_ASSIGNMENT_:
Reproduce the data below exactly. Skip the pictures.

[[ COLLECTED DATA, beginning ]]

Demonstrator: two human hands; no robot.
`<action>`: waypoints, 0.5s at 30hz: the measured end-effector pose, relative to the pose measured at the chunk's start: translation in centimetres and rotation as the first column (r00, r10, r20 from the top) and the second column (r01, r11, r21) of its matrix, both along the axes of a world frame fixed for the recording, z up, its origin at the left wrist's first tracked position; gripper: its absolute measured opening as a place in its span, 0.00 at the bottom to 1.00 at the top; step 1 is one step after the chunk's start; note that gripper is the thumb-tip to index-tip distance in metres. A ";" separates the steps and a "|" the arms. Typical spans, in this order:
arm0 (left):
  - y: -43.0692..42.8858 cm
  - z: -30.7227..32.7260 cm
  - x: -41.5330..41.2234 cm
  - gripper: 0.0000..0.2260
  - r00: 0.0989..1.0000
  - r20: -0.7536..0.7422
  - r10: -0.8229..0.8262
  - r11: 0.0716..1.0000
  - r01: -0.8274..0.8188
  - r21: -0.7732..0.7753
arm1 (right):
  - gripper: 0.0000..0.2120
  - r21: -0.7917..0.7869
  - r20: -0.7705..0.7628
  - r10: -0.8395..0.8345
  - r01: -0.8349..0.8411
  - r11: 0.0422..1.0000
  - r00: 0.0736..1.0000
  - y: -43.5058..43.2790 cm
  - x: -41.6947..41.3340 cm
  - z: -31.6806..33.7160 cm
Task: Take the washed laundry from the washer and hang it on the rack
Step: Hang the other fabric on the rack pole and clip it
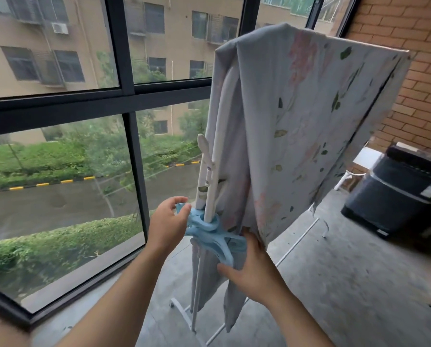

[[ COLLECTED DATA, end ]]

_WORKED SOLUTION_:
Demonstrator: two human hands; no robot.
`<action>`: waypoints, 0.5s at 30hz: the measured end-effector pose, relative to the pose measured at the chunk's start: translation in centimetres and rotation as the first column (r00, r10, r20 from the top) and the second column (r01, r11, r21) of its matrix, both along the axes of a world frame fixed for the recording, z up, its origin at the left wrist's first tracked position; gripper: its absolute measured opening as a place in its span, 0.00 at the bottom to 1.00 at the top; step 1 is one step after the chunk's start; note that gripper is the thumb-tip to index-tip distance in metres. A ";" separates the steps and a "|" the arms. Typical spans, in this order:
arm0 (left):
  - y: -43.0692..42.8858 cm
  - z: -30.7227..32.7260 cm
  - x: -41.5330..41.2234 cm
  - gripper: 0.0000..0.2260
  - r00: 0.0989..1.0000
  - r20: -0.7536..0.7422
  - r10: -0.8229..0.8262
  - r11: 0.0716..1.0000
  - r01: -0.8274..0.8188
  - r21: -0.7732..0.7753
arm1 (right):
  - gripper: 0.0000..0.2120
  - r21: -0.7917..0.7869
  - r20: -0.7705..0.7628
  - r10: -0.8395..0.8345
  - r01: -0.8349..0.8411
  - r11: 0.0422..1.0000
  - r00: 0.0736..1.0000
  - y: -43.5058..43.2790 cm
  - x: -41.6947..41.3340 cm
  - z: -31.6806..33.7160 cm
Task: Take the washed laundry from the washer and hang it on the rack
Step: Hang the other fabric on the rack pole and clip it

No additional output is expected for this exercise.